Minority Lessons 101: Guide for the Power-Deprived
Republicans got a jolt when they lost Congress last November but an even bigger jolt when it became clear that less than half of them had ever served in the minority.
So Rep. Adam Putman, chairman of the House GOP Conference, got cracking on an educational series to enlighten the powerless on dealing with the media, Internet political tools and tips on parliamentary maneuvering.
Parliamentary Boot Camp, for example, was a recent session on "Asking the Right Questions: How a Minority Member Can Make the Most of a Committee Hearing." Among those invited over the past couple of months to chat up the troops: Billy Pitts, a former longtime leadership aide, columnist George Will, Republican spinmeister Terry Holt and former congressman Robert Walker.
"It's the intangibles that caused some adjusting to -- the lack of information, having no control of the agenda," said Putnam. "The guys who delivered us the majority are still around, and we wanted to bring them in to get up to speed.
Who Sizzles and Who Fizzles
The nonpartisan Congress.org released rankings of the most powerful legislators in Congress this week, and just as interesting as the newly empowered were those hovering at the bottom of the list. Predictably, House Speaker Nancy Pelosi and Senate Majority Leader Harry Reid topped the list, and the list quickly moved to committee chairmen with muscle.
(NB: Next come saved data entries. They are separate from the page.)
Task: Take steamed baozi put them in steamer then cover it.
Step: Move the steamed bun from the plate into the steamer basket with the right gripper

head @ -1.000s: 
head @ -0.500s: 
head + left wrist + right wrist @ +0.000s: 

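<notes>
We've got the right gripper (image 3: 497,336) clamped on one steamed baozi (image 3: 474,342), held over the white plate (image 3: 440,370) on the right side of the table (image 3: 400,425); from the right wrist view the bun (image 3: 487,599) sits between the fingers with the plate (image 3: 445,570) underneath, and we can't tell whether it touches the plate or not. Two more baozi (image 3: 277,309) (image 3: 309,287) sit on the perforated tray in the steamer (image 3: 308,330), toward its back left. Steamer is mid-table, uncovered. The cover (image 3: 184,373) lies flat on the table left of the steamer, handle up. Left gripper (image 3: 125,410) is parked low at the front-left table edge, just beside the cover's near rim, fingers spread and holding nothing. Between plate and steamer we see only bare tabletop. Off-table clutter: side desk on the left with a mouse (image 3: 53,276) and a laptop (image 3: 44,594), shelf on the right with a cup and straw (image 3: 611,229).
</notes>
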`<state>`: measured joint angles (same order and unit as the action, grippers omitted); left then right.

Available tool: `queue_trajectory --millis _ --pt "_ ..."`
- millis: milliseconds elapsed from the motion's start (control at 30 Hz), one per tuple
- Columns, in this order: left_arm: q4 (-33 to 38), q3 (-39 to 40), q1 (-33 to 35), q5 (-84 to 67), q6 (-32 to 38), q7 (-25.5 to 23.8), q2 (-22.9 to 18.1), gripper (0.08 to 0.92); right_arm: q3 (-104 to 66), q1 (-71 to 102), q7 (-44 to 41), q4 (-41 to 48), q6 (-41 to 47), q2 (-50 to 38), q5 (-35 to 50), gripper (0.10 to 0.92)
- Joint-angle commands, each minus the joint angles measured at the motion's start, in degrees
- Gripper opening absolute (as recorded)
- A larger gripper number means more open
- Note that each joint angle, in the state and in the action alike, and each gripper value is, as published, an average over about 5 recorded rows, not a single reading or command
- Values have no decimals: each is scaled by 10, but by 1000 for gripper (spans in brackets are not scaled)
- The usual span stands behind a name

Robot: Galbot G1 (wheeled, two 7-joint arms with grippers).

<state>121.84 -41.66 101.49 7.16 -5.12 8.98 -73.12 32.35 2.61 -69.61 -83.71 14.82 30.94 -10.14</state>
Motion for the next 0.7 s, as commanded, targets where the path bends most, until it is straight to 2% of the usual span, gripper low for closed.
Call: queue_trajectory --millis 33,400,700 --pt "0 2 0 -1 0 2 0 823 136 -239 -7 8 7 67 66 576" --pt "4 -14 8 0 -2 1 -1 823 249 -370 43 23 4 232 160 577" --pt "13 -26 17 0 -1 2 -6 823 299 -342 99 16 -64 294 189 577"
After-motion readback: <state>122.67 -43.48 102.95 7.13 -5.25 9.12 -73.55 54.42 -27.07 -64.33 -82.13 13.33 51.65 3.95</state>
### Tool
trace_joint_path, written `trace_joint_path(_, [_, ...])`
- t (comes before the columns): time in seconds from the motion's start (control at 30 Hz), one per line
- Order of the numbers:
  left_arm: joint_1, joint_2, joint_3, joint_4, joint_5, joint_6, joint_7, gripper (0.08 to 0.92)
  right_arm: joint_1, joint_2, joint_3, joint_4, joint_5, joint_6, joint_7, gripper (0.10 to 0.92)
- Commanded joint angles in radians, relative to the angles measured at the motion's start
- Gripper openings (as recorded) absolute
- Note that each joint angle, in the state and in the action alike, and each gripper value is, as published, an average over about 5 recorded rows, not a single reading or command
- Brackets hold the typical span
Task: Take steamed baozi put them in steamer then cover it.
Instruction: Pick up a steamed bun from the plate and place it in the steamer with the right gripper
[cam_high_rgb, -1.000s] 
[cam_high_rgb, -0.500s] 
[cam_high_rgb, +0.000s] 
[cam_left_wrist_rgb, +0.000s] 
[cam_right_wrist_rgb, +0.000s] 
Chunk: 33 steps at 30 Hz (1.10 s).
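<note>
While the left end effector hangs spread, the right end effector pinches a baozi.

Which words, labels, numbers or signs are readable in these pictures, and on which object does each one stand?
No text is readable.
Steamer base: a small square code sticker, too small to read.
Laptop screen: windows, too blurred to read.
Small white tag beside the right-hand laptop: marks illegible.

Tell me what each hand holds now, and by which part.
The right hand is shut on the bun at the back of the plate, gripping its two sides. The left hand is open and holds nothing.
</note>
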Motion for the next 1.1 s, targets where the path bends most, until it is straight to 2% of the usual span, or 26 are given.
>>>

The rankings took into account the legislators' ability to get things done by the traditional paths of leadership positions and committee assignments but left room for the "sizzle" factor -- reserved for those who "exert or possess power that can't be measured by these standard measures." Specifically mentioned in this category were three presidential candidates, Sens. John McCain (18th), Hillary Clinton (12th) and Barack Obama (27th).
Sen. Elizabeth Dole, sadly, was not given points for sizzle -- or much else, for that matter. She ranked as the 95th most powerful senator. Yes, that is out of 100. Vying for the bottom rung was also Sen. George Voinovich, who despite serving since 1998 ranked 90th. And as if he hasn't already had a bad year (or two), Rep. William Jefferson came in dead last in the House, awarded negative "fizzle" points due to scandal. Being accused of stashing a $90,000 bribe in his freezer was bound to affect something, since it tipped neither his reelection campaign nor his ability to get a committee assignment.